**Assignment**
In the listing beneath this line, copy exactly the lines starting with the one containing "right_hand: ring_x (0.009" and going on through the one containing "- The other".
** Opening Available data block **
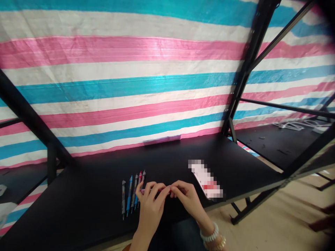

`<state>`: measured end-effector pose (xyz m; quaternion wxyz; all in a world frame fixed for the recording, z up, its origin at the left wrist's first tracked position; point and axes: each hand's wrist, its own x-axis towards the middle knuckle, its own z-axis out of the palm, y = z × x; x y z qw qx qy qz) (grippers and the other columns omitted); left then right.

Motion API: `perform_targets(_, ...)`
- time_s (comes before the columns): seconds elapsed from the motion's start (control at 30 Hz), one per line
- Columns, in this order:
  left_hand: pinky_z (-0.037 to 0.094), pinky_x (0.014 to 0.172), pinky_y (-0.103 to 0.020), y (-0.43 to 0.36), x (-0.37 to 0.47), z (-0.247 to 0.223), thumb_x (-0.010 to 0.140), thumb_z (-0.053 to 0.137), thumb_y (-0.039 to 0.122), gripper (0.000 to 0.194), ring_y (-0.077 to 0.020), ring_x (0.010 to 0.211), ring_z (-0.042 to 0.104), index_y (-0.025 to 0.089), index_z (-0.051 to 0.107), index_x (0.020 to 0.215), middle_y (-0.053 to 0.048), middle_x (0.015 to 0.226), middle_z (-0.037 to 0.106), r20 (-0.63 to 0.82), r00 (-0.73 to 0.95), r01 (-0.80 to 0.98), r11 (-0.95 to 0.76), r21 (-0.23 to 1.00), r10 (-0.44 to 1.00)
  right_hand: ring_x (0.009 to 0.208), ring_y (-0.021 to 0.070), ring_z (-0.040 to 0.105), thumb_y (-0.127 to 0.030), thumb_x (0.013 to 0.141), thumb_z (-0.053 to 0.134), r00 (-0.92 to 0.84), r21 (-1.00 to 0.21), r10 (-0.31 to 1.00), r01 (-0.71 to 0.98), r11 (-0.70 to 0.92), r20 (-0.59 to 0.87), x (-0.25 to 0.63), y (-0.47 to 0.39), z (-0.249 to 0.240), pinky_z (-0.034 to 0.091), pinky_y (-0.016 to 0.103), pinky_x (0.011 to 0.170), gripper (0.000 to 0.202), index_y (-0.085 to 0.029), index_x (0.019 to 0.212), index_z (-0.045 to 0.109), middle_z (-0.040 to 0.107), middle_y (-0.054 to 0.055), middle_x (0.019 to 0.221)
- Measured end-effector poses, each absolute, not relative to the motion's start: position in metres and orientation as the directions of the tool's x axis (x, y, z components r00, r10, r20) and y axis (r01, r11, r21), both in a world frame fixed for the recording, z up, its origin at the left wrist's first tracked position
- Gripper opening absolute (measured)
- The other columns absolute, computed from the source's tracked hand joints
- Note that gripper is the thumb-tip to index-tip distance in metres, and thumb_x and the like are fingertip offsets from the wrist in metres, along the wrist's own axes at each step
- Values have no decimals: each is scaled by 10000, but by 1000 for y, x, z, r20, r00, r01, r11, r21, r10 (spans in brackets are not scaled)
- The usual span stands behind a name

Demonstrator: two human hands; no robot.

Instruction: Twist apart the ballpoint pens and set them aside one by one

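Low in the frame I see my left hand (150, 204) and right hand (187, 197) pinching a light, stiff, slippery-looking red pen (157, 190) by its ends.

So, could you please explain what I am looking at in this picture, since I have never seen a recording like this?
There is no machine here: a person wears a camera on the head, so the single picture looks forward and down at that person's own two bare hands. The left hand and the right hand meet above a black table and together hold a thin pink pen by its two ends. Just left of the hands, a row of pens lies side by side on the table. To the right lies a flat white card or pack, blurred so its print cannot be read. The right wrist wears bracelets. Behind the table hangs a pink, blue and white striped tarpaulin on a black metal frame.
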<state>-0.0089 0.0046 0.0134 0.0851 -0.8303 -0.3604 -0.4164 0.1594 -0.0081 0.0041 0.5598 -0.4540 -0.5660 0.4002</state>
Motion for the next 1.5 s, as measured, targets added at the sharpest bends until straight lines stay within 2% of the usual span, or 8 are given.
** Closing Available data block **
**Response to the task**
  right_hand: ring_x (0.009 to 0.208), ring_y (-0.021 to 0.070), ring_z (-0.040 to 0.105), thumb_y (-0.127 to 0.030), thumb_x (0.013 to 0.141), thumb_z (-0.053 to 0.134), r00 (-0.92 to 0.84), r21 (-1.00 to 0.21), r10 (-0.31 to 1.00), r01 (-0.71 to 0.98), r11 (-0.70 to 0.92), r20 (-0.59 to 0.87), x (-0.25 to 0.63), y (-0.47 to 0.39), z (-0.249 to 0.240), pinky_z (-0.034 to 0.091), pinky_y (-0.016 to 0.103), pinky_x (0.011 to 0.170), gripper (0.000 to 0.202), index_y (-0.085 to 0.029), index_x (0.019 to 0.212), index_z (-0.045 to 0.109), middle_z (-0.040 to 0.107), middle_y (-0.054 to 0.055), middle_x (0.019 to 0.221)
- Measured end-effector poses, each absolute, not relative to the motion's start: position in metres and orientation as the directions of the tool's x axis (x, y, z components r00, r10, r20) and y axis (r01, r11, r21), both in a world frame fixed for the recording, z up, its origin at the left wrist's first tracked position
- Gripper opening absolute (measured)
- The other columns absolute, computed from the source's tracked hand joints

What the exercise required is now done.